* **Data to process**
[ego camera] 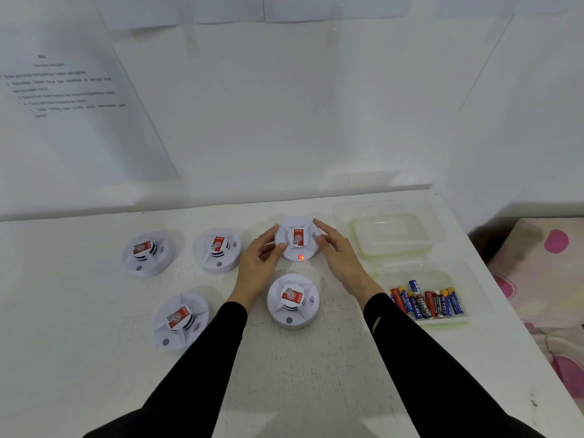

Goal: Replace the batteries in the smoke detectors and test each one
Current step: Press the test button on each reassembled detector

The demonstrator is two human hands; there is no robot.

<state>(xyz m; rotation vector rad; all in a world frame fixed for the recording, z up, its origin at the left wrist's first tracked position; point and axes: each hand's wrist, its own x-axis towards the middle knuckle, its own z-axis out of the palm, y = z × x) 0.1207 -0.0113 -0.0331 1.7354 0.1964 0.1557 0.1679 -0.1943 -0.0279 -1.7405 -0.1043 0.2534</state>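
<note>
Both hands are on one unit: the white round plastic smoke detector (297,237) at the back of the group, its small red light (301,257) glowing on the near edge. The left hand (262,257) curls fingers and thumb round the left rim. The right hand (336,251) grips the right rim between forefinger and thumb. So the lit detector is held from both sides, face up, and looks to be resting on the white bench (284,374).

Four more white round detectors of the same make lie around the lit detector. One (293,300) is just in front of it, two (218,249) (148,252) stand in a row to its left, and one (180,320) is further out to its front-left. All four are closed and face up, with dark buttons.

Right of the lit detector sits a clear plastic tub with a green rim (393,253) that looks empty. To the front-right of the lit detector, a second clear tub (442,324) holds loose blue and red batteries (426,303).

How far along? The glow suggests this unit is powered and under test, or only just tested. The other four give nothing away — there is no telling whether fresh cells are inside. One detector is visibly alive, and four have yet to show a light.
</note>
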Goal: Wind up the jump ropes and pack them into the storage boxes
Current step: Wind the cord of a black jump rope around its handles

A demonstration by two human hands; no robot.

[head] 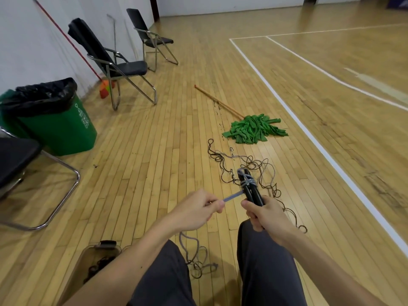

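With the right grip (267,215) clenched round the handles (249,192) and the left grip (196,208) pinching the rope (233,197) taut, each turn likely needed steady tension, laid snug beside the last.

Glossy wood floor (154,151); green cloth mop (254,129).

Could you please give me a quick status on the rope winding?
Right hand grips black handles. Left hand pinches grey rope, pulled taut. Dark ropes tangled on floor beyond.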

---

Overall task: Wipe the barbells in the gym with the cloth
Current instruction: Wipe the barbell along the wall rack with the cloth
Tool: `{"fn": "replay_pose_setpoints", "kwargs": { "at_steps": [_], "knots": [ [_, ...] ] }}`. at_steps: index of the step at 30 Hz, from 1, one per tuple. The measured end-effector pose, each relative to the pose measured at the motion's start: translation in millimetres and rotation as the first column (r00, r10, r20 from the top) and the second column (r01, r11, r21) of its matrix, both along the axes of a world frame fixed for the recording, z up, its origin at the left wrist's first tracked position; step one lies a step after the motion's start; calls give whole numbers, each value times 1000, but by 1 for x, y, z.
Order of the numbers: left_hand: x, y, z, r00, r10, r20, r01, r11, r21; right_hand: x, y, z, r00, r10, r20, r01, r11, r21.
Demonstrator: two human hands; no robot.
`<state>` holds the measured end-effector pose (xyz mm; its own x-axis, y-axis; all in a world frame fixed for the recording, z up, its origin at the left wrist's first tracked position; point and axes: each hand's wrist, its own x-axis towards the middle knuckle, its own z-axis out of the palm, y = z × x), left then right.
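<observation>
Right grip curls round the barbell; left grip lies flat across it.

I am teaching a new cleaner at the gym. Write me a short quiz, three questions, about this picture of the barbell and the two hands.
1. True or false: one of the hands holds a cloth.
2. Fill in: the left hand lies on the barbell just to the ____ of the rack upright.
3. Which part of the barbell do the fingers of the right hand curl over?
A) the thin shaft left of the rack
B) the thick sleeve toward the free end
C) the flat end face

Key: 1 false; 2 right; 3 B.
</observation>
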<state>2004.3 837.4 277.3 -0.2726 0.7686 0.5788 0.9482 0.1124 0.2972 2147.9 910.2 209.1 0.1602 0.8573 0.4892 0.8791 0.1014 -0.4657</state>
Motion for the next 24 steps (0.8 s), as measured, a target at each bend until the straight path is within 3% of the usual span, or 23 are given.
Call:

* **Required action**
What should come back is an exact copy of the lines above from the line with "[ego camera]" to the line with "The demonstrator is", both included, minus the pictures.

* **Reply**
[ego camera] 

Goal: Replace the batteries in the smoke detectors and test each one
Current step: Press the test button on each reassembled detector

The demonstrator is two human hands; there is no robot.

What was requested is fully covered by this answer.